We would apply that RSV to gas production from all qualified wells on 
your lease, as prescribed in Sec. Sec. 203.43 and 203.48. The 
difference of 8.8 BCF represents the RSV earned by the second sidetrack 
that has a perforated interval the top of which is deeper than 18,000 
feet TVD SS.

[73 FR 69510, Nov. 18, 2008]



Sec. 203.42  What conditions and limitations apply to royalty relief for deep wells and phase 1 ultra-deep wells?
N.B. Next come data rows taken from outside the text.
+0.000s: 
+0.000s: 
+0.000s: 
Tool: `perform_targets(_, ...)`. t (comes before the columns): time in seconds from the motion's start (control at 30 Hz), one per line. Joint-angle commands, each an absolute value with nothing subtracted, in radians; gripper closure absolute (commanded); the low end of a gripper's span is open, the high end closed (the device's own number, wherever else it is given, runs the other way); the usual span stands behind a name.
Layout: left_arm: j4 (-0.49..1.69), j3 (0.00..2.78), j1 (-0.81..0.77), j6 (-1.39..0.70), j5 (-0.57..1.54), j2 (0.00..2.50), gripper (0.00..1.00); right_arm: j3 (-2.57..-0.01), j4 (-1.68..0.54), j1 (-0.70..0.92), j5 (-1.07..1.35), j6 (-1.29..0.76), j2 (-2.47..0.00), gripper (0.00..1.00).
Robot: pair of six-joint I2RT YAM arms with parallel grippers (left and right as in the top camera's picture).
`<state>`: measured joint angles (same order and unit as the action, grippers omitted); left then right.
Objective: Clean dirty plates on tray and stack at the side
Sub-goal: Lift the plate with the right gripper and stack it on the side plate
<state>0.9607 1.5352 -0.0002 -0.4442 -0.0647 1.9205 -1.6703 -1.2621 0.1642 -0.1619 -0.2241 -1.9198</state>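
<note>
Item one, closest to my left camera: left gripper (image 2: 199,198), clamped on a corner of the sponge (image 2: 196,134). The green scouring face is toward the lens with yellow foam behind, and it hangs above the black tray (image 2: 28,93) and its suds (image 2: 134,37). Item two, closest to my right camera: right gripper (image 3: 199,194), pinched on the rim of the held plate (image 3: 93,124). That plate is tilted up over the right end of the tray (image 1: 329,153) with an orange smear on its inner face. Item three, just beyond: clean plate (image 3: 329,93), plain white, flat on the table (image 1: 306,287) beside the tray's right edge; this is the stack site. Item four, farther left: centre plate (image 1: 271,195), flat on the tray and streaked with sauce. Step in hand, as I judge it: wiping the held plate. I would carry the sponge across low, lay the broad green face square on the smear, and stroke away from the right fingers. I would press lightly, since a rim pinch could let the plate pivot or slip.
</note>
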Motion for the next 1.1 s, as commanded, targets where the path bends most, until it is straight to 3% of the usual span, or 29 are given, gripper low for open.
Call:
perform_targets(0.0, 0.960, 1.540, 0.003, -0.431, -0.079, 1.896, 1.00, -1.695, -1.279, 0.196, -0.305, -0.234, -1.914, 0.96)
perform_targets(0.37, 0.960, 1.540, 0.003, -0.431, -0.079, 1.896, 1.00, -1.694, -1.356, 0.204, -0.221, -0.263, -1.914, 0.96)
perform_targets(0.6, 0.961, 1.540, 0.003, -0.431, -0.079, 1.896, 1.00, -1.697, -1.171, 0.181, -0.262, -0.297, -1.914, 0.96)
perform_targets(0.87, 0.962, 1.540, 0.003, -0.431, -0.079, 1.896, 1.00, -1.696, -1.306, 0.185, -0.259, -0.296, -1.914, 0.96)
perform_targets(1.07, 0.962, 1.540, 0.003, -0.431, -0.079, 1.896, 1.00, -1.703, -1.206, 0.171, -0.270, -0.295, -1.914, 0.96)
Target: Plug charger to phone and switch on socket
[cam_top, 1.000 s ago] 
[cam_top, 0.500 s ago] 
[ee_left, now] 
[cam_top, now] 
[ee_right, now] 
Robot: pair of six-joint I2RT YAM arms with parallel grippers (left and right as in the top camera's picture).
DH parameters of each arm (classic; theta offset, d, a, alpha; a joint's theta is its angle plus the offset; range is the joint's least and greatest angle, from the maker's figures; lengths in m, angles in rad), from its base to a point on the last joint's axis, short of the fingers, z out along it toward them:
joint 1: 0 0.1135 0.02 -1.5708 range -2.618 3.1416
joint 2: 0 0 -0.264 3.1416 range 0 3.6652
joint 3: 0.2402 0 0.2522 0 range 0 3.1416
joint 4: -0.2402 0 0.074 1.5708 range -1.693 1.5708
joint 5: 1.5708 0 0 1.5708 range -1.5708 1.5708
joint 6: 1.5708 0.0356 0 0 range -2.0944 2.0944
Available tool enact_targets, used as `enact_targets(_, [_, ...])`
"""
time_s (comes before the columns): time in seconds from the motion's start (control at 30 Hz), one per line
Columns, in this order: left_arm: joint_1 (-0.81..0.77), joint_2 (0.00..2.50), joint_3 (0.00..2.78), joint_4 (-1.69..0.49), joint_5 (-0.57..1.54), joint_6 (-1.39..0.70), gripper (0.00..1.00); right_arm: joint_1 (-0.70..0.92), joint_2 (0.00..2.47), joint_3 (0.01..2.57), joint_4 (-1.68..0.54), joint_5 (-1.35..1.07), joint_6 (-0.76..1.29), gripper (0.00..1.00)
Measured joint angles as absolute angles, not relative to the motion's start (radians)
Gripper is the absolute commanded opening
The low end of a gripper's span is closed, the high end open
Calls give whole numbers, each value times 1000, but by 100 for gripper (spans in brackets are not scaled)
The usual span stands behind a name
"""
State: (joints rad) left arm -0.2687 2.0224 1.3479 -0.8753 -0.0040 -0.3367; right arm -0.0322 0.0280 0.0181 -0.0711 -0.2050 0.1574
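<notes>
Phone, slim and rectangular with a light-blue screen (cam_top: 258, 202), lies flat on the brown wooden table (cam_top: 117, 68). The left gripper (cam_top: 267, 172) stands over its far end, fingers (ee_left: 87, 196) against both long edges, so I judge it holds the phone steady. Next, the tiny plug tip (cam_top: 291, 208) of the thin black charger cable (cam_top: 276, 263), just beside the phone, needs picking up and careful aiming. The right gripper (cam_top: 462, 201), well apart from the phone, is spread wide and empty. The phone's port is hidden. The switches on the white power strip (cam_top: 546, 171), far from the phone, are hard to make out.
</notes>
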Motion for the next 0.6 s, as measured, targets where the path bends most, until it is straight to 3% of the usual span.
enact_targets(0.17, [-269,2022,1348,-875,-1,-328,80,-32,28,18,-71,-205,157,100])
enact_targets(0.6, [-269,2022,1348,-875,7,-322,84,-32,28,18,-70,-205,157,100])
    The conditions and limitations in the following table apply to 
royalty relief under Sec. 203.41.

[[Page 32]]



------------------------------------------------------------------------
               If . . .                            Then . . .
------------------------------------------------------------------------
(a) Your lease has produced gas or     your lease cannot earn an RSV
 oil from a well with a perforated      under Sec.  203.41 as a result
 interval the top of which is 18,000    of drilling any subsequent deep
 feet TVD SS or deeper,                 wells or phase 1 ultra-deep
                                        wells.
(b) You determine RSV under Sec.      that determination establishes
 203.41 for the first qualified deep    the total RSV available for that
 well or qualified phase 1 ultra-deep   drilling depth interval on your
 well on your lease (whether an         lease (i.e., either 15,000-
 original well or a sidetrack)          18,000 feet TVD SS, or 18,000
 because you drilled and produced it    feet TVD SS and deeper),
 within the time intervals set forth    regardless of the number of
 in the definitions for qualified       subsequent qualified wells you
 wells,                                 drill to that depth interval.
(c) A qualified deep well or           the RSV earned by that well under
 qualified phase 1 ultra-deep well on   Sec.  203.41 applies only to
 your lease is within a unitized        production from qualified wells
 portion of your lease,                 on or allocated to your lease
                                        and not to other leases within
                                        the unit.
(d) Your qualified deep well or        the lease with the perforated
 qualified phase 1 ultra-deep well is   interval that initially produces
 a directional well (either an          earns the RSV. However, if the
 original well or a sidetrack)          perforated interval crosses a
 drilled across a lease line,           lease line, the lease where the
                                        surface of the well is located
                                        earns the RSV.
(e) You earn an RSV under Sec.        that RSV is in addition to any
 203.41,                                RSS for your lease under Sec.
                                        203.45 that results from a
                                        different wellbore.
(f) Your lease earns an RSV under      the RSV is not forfeited or
 Sec.  203.41 and later produces       terminated, but you may not
 from a well that is not a qualified    apply the RSV under Sec.
 well,                                  203.41 to production from the
                                        non-qualified well.
(g) You qualify for an RSV under       you still owe minimum royalties
 paragraphs (b) or (c) of Sec.         or rentals in accordance with
 203.41,                                your lease terms.
(h) You transfer your lease,           unused RSVs transfer to a
                                        successor lessee and expire with
                                        the lease.
------------------------------------------------------------------------

    Example to paragraph (b): If your first qualified deep well is a 
sidetrack with a perforated interval whose top is 16,000 feet TVD SS and 
earns an RSV of 12.5 BCF, and you later drill a qualified original deep 
well to 17,000 feet TVD SS, the RSV for your lease remains at 12.5 BCF 
and does not increase to 15 BCF. However, under paragraph (c) of Sec. 
203.41, if you subsequently drill a qualified deep well to a depth of 
18,000 feet or greater TVD SS, you may earn an additional RSV.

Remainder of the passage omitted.